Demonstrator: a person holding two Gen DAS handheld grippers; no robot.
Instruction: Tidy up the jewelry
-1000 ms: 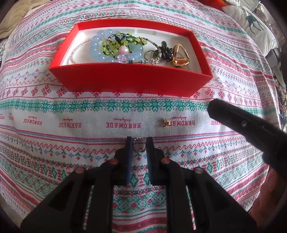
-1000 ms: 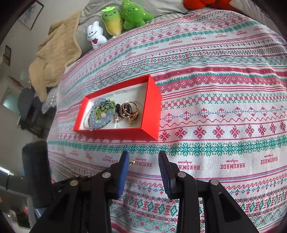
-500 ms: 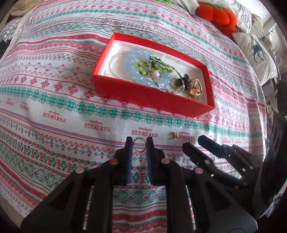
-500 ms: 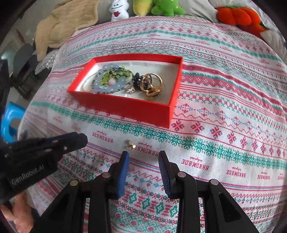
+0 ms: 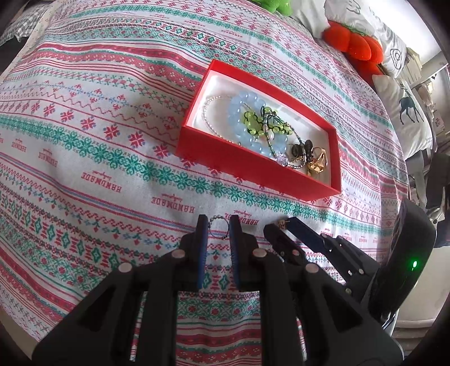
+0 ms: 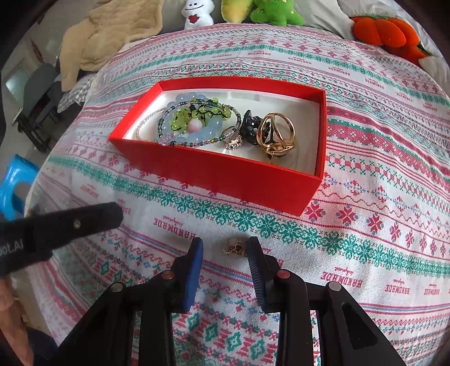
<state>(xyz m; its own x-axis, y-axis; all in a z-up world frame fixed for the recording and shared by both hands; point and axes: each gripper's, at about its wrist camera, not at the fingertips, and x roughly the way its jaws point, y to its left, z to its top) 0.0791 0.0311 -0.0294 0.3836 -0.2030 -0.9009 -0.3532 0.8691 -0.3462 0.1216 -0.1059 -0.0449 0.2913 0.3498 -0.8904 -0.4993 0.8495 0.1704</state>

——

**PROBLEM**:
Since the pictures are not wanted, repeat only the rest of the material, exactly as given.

**REPLY**:
Demonstrator: a person holding two Gen DAS handheld grippers; no robot.
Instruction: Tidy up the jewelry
-1000 ms: 
-1000 ms: 
-500 ms: 
-500 ms: 
+0 ms: 
+0 ms: 
<state>(xyz m; its own x-axis, y-axis; all in a z-up world frame fixed for the recording and shared by both hands; point and axes: each gripper's, at about its wrist camera, not at the fingertips, and x roughly the way its jaws point, y to its left, z to its top) 0.0791 0.0311 -0.0294 0.3836 -0.2030 -0.9009 -0.3532 0.8691 -0.3462 0.1216 -0.1059 -0.0449 0.2913 0.3498 -0.8904 -0.4993 0.8495 0.1704</state>

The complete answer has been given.